I noticed my garden gnome had grown a moustache. On further investigation I saw loads of minute spiders with yellow colouring. What are they? Olga Horan, Castle Island, Co Kerry They are the spiderlings of the common garden spider, which spins a large web among the foliage.

Two lazy cygnets hitched a ride while their siblings followed in the water in Tallaght's Sean Walsh Park. This pair of swans had six cygnets this year, as opposed to two last year. Mary Jenner, Tallaght, Dublin 24

I recently came across six of these beautiful white bluebells in a local hazel woodland. I believe the incidence is one in 10,000. Michael Brogan, Ballyhaunis, Co Mayo

I caught a trout on Lough Corrib and it came aboard with its own passenger attached.
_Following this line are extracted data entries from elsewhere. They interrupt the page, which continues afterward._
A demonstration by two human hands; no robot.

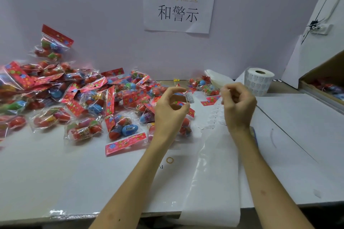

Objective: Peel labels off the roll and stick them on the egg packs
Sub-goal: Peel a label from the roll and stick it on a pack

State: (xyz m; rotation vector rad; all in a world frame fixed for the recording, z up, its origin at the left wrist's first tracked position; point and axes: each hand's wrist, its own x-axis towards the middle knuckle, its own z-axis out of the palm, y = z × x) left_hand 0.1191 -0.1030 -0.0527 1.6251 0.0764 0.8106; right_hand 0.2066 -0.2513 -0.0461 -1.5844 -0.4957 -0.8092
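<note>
A pile of clear egg packs (89, 102) with red headers covers the left and middle of the white table. My left hand (170, 109) is raised over the packs and pinches a small white label (189, 97) between thumb and fingertip. My right hand (238, 106) is curled round the label strip (216, 115), which runs from the label roll (257, 82) at the back right down past the table's front edge. One pack (124, 132) with a blue egg lies nearest the front. A few packs (202, 84) lie behind my hands.
A paper sign (178, 2) hangs on the back wall. A cardboard box (323, 83) with more packs stands at the far right. A yellow rubber band (169, 160) lies on the table between my forearms. The peeled backing (214, 182) hangs over the front edge.
</note>
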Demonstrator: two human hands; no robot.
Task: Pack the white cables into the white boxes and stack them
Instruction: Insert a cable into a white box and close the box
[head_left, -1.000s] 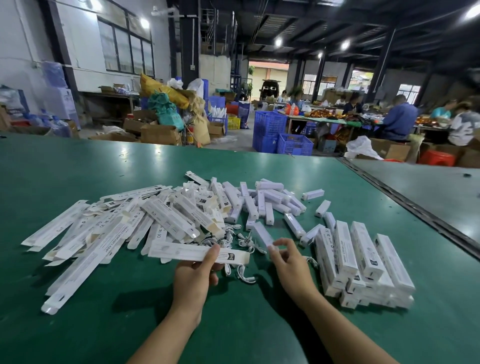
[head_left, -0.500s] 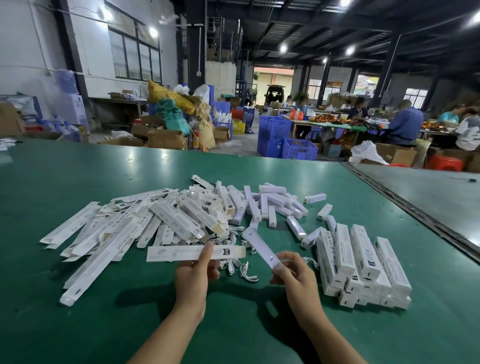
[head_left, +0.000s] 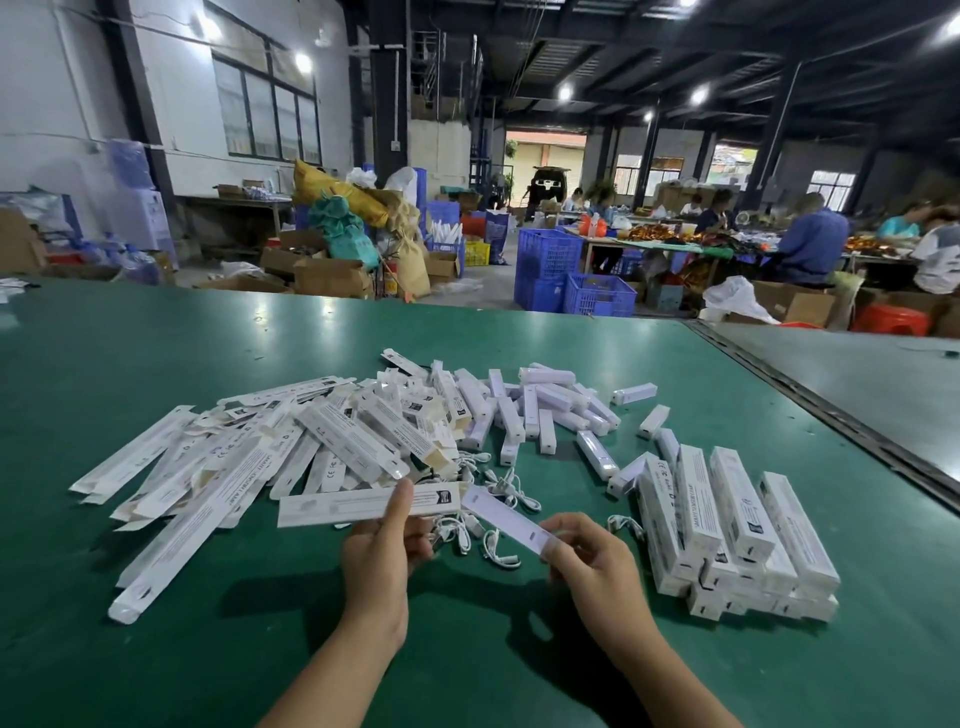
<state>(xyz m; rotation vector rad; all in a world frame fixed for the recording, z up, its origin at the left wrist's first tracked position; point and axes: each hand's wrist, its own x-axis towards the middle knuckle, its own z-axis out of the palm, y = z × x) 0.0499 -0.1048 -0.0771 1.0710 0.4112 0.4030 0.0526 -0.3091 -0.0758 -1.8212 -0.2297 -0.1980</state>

The discoloured area and the perforation is where it sucked the blood. – Damien Maguire, Maynooth, Co Kildare That was a leech.

I came across this growth on a mature street-side tree in Drumcondra. What is it, and will it damage the tree? – Paudie Galvin, Drumcondra, Dublin 9 The chicken of the woods is the fruiting body of a fungus that attacked the heart wood of the tree, possibly many years before it appeared. It will weaken the tree, leading to other diseases.

I saw this little group of eggs on Roney beach, and I think they are those of the ringed plover. Unfortunately, I fear they will not survive, as there is coastal-protection work close by, and the beach is very busy with walkers and dogs. – Valerie Duffy, Wexford Yes, they are ringed plover eggs.

I noticed wilting and holes in the leaves of my potted lilies; then I saw a red beetle on it. What was it? Anne Drislane, Clontarf, Dublin 3 It was the scarlet lily beetle, an invasive alien brought in on imported plants. It damages the plant, so get rid of it.